## Task prompt
Output range, inclusive: from the line containing "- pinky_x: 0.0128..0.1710" to the line containing "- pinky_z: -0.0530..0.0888". Restate those lines from the data below word for word and only those.

---------- Listed entries ----------

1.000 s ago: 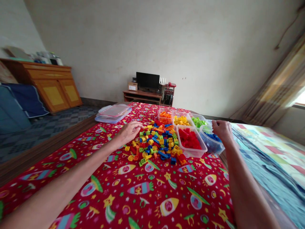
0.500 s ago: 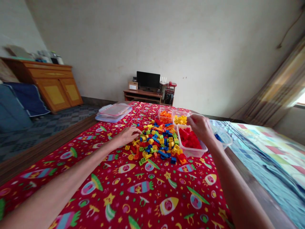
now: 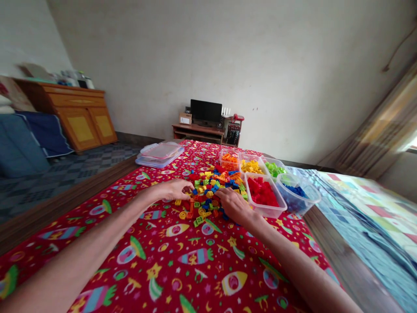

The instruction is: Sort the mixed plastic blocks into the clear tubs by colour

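Observation:
A mixed pile of toy building bricks [image 3: 206, 191] in yellow, blue, orange, green and red lies on the red patterned cloth. At the pile's left edge is my left hand [image 3: 176, 189], its fingers bent and the thumb apart from them, with nothing visible between. My right hand [image 3: 232, 203] reaches over the pile's right side, palm down. Its fingertips are down among the bricks, and I cannot make out whether they pinch one. Close by on the right stands a clear tub of red bricks [image 3: 262, 191].
Behind the red tub are containers of orange bricks [image 3: 230, 161], yellow bricks [image 3: 250, 166] and green bricks [image 3: 274, 168]. A round tub [image 3: 306, 201] with blue bricks stands at the right edge. Stacked lids [image 3: 160, 154] lie at the far left of the cloth [image 3: 195, 256].
My right hand has moved left and down from above the tubs to the brick pile, uncovering the green container. My left hand stays by the pile's left edge, its fingers slightly shifted.

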The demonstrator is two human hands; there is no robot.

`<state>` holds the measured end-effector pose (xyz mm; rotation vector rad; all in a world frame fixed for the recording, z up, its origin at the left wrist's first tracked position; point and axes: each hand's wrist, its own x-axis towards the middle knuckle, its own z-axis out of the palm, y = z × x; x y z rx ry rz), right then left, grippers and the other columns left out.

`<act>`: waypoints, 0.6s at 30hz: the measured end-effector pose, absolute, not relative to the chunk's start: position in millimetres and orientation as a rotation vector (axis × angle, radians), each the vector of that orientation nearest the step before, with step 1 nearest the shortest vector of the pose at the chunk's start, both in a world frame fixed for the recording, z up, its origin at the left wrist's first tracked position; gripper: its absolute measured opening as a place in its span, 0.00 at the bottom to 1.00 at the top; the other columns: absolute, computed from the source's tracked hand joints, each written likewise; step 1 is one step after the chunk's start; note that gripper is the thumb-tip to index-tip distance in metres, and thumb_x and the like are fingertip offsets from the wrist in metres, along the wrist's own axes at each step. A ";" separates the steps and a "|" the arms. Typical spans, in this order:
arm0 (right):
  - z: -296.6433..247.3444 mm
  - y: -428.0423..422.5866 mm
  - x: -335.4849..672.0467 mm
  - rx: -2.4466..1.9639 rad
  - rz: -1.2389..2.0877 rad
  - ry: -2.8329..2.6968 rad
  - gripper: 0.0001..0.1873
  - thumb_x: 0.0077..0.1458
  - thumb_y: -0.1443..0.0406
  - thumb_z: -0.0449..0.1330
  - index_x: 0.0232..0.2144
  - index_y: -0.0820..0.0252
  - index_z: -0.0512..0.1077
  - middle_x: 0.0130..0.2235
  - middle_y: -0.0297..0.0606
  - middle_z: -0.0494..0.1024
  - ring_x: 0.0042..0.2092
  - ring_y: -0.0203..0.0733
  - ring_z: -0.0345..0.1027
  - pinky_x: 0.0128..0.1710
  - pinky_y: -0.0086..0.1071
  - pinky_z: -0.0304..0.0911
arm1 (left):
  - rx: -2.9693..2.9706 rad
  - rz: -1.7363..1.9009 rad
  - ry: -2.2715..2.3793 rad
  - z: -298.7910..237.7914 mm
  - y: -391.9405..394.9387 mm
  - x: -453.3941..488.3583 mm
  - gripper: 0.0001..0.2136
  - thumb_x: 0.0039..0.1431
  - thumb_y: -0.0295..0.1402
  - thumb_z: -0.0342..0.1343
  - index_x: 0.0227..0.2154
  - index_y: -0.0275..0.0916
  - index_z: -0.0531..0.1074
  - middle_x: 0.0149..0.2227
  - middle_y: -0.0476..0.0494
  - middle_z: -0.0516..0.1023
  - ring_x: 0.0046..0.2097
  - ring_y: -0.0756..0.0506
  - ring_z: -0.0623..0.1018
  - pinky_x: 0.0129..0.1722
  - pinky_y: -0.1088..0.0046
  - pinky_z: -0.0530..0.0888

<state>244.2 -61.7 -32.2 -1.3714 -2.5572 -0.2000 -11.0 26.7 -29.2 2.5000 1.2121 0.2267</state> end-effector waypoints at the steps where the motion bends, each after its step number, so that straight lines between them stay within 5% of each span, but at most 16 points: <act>1: -33.2 -61.3 244.4 -1.369 -0.202 -2.549 0.17 0.58 0.75 0.47 0.44 0.60 0.71 0.43 0.43 0.75 0.44 0.41 0.67 0.42 0.30 0.59 | 2.511 0.219 1.202 -29.3 26.8 -10.6 0.16 0.45 0.36 0.54 0.39 0.40 0.75 0.32 0.48 0.80 0.32 0.47 0.77 0.29 0.78 0.70; 8: -35.1 -53.4 249.8 -1.318 -0.220 -2.439 0.16 0.55 0.77 0.49 0.41 0.63 0.72 0.36 0.43 0.75 0.40 0.41 0.66 0.41 0.31 0.60 | 2.455 0.374 1.301 -18.3 25.7 -13.5 0.17 0.50 0.38 0.47 0.39 0.37 0.74 0.30 0.46 0.78 0.30 0.47 0.75 0.29 0.77 0.68; 12: -39.2 -51.3 247.6 -1.210 -0.241 -2.340 0.15 0.55 0.77 0.48 0.37 0.61 0.72 0.33 0.41 0.75 0.38 0.41 0.66 0.39 0.31 0.61 | 2.491 0.561 1.412 -12.8 21.6 -7.1 0.16 0.54 0.40 0.45 0.29 0.35 0.75 0.23 0.48 0.74 0.27 0.48 0.72 0.26 0.76 0.64; 18: -40.5 -54.9 243.0 -1.107 -0.120 -2.220 0.14 0.56 0.74 0.49 0.39 0.60 0.72 0.33 0.40 0.76 0.35 0.38 0.69 0.35 0.28 0.62 | 2.563 0.721 1.173 -34.6 17.5 18.9 0.14 0.57 0.40 0.49 0.37 0.38 0.76 0.35 0.43 0.78 0.35 0.46 0.75 0.35 0.74 0.69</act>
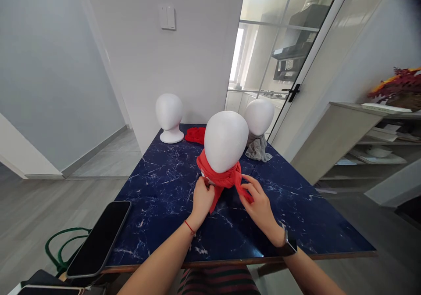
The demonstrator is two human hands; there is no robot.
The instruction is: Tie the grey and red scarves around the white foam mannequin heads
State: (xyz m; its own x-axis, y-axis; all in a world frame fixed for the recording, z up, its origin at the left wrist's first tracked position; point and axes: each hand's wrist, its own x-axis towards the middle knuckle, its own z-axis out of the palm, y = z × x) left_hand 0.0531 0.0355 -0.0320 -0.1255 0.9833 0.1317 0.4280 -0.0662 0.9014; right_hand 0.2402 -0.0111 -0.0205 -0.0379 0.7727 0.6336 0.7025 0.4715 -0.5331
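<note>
A white mannequin head (226, 139) stands near the middle of the table, with a coral-red scarf (221, 178) wrapped and knotted round its neck. Low on the scarf's left front, my left hand (203, 198) is closed, its fingers pinching the red cloth. My right hand (258, 203) grips the loose end on the right between thumb and fingers. Another scarf tail hangs down between both hands towards the tabletop. The back of the neck is hidden behind the head.
The dark blue marbled table (164, 198) also bears a bare mannequin head (169, 113) back left, a bundled red cloth (195, 135) beside it, and another head (259, 116) with a grey scarf (258, 149) back right. A phone (100, 238) lies at the front left corner.
</note>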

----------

## Answer for the task
  - pinky_x: 0.0128..0.1710
  - pinky_y: -0.0086..0.1071
  - pinky_z: -0.0304..0.0911
arm1 (left):
  - rx: -2.9693..2.9706 rad
  - rz: -1.7363..1.9009 rad
  - ry: -2.2715..2.3793 rad
  - z: -298.7910..237.7914 mm
  - y: -391.9405..394.9387 mm
  - x: -453.3941..488.3583 mm
  - gripper: 0.0001..0.2136
  - thumb_x: 0.0039..0.1431
  - thumb_y: -0.0295..0.1402
  - thumb_z: -0.0342..0.1343
  - index_x: 0.0227..0.2154
  - index_y: -0.0275..0.0916
  - index_z: -0.0531..0.1074
  - middle_x: 0.0149..0.2227
  - middle_y: -0.0476..0.0494
  - middle_z: -0.0516..0.1023
  - ring_x: 0.0046..0.2097
  - ring_y: -0.0756..0.0506
  - ring_z: -0.0623..0.1018
  - pinky_x: 0.0129..0.1722
  - pinky_y: -0.1088..0.0046
  - pinky_z: -0.0530..0.0888

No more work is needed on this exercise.